THE TASK:
Return all of the data exactly, with nothing left out but the pictures.

COLLECTED DATA:
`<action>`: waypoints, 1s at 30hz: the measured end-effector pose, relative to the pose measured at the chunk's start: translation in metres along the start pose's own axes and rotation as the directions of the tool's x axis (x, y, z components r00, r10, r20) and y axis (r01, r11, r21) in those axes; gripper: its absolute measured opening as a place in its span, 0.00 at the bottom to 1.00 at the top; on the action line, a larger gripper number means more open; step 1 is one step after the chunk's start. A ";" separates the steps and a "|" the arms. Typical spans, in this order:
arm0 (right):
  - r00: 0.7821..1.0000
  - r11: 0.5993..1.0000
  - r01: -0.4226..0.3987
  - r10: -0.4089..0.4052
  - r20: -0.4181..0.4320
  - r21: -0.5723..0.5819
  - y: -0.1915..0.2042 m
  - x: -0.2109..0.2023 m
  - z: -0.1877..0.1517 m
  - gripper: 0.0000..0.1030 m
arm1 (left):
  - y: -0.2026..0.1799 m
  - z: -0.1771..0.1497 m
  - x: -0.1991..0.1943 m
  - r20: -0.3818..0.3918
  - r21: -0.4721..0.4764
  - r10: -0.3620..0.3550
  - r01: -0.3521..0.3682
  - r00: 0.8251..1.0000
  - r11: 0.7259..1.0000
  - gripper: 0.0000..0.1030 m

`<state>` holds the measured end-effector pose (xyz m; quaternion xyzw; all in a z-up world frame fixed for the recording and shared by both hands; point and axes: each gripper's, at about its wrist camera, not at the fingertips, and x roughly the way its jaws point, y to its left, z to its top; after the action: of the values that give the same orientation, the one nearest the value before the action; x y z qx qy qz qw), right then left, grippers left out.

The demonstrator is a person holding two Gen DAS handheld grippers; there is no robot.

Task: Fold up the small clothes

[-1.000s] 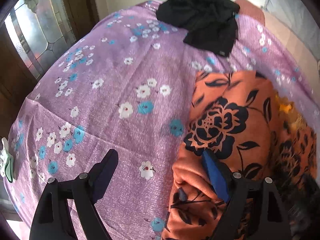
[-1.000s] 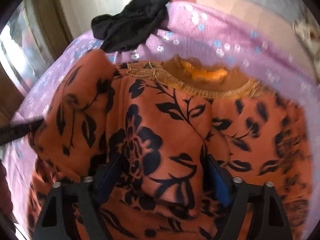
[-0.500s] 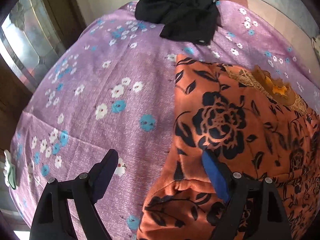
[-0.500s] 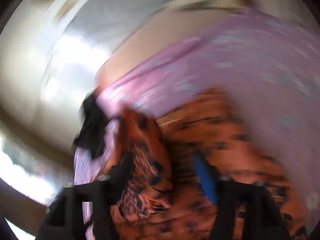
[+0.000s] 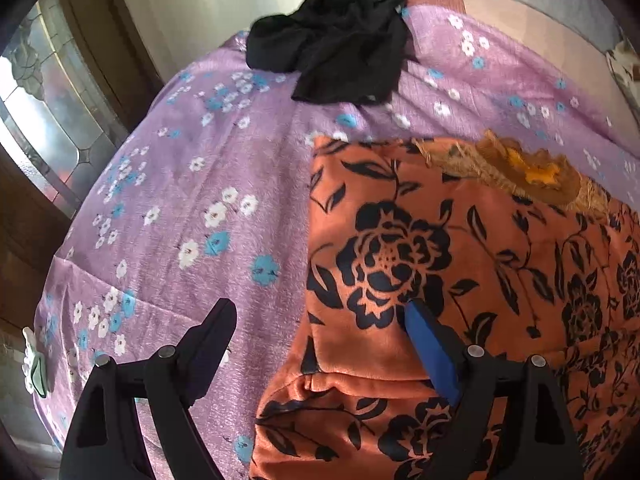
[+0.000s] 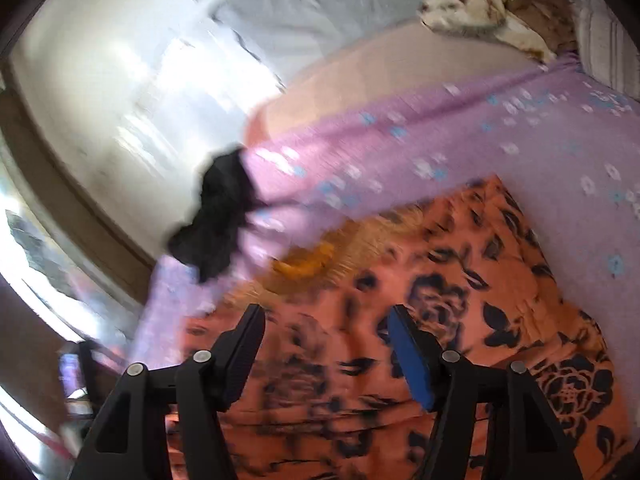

RESPONSE TO THE EXERCISE:
`<action>`: waypoints, 1s at 30hz: the measured end-effector pose, relative to the pose measured at the chunk's start: translation in metres along the start pose's own axes and rotation as the directions of the tool's x axis (x, y, z components r00, r10, r20) and y axis (r01, r11, r21) in those axes; gripper: its absolute measured opening as a place in its span, 0.00 at the bottom to 1.00 at the top; on the action line, a larger gripper number means more open; step 1 is one step after the chunk's start. A ";" separates the steps and a "|" the arms. Typical spans, in this order:
arm0 (right):
  - r00: 0.7821..1.0000
  - r11: 0.5993..1.0000
  - r01: -0.4226..0.3987
  - r10: -0.4089..0.4052
  - r20: -0.4181..0.4320
  - r21: -0.5723..0.5819
  - y: -0.1915..0.2042 m
  - x: -0.2109..0.2023 m
  - z: -0.1877..0.1517 m
  - gripper: 0.0000..0.1030 m
arm1 (left):
  - y: -0.2026..0.1799 m
  - z: -0.1771..0.1497 m
  - x: -0.1991..0.1943 m
  - r20: -0.3818..0.3918
  - r21: -0.4721..0.4764
  - r10: -0.3620..0.3550
  - r01: -0.3521..0.3682
  - r00: 0.8251..1.0000
  - r11: 0.7259..1.0000
  - gripper: 0.0000..0.1030 m

`<state>` holds the measured end-effector pose (xyz m; quaternion xyzw; all in a z-up world frame fixed for the recording and shared by both hands; point and axes: each gripper's, at about its wrist camera, not at the fingertips, and x roughly the way its jaws point, y to its left, z to its top; after the action: of the values that give the same orientation, the one nearest the value before the action; x y z qx qy qz qw), right then left, grippers left out.

The demonstrator is a person holding two Gen DAS handheld grippers; there is no robot.

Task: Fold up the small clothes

[-1.000s] 
[-1.000s] 
[-0.500s] 
[-0.500s] 
[+0.000s] 
[+0.000s] 

Fully answered, the exercise is complete.